About this exercise:
Check the listing below for lines with the word "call" and say how many there are, with nothing but the number.

• • • •

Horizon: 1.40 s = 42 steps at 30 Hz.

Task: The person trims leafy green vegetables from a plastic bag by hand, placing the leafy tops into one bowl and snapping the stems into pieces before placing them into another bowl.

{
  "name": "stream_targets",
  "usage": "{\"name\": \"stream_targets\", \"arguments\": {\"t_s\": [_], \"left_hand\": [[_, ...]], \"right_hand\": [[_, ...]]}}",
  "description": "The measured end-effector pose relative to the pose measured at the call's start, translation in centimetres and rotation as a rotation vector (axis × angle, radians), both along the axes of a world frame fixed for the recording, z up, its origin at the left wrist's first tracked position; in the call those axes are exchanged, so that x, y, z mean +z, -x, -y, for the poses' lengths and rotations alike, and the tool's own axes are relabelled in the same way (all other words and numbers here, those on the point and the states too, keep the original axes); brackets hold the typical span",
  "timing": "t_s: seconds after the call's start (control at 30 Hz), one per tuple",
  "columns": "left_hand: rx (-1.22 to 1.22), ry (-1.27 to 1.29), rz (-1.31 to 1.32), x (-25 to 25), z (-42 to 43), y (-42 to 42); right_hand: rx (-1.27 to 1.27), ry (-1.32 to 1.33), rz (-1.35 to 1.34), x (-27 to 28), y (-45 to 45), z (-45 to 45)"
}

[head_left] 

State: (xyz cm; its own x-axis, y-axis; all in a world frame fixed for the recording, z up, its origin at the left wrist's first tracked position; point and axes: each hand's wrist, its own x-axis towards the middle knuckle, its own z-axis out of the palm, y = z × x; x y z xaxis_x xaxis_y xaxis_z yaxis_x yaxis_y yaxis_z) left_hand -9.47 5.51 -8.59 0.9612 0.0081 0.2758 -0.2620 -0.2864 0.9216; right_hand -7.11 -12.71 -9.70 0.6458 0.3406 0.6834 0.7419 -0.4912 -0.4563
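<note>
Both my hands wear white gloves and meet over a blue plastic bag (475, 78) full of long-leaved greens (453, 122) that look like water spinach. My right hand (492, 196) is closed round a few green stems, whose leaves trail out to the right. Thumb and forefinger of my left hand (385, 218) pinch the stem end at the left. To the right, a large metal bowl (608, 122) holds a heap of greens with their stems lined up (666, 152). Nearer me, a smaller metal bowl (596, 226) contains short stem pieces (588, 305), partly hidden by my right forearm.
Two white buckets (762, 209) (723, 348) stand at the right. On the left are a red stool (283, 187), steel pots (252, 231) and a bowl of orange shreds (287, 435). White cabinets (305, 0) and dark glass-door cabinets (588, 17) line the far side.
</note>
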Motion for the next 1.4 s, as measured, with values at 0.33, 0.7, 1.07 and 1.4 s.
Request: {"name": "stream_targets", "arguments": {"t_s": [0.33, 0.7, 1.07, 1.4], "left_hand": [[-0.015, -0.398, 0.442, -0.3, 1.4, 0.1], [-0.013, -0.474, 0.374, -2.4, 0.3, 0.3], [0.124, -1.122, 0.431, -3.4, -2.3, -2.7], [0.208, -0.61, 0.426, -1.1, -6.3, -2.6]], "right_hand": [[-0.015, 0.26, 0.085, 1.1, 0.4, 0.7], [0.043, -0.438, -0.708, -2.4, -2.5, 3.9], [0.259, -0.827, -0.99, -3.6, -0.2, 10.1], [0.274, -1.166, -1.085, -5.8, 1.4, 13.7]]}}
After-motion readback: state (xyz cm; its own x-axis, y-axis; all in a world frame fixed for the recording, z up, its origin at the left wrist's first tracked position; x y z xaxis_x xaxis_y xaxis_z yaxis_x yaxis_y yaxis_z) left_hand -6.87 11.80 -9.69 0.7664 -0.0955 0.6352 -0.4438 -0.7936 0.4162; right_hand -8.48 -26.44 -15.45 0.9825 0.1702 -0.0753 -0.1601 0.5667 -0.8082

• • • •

Task result:
2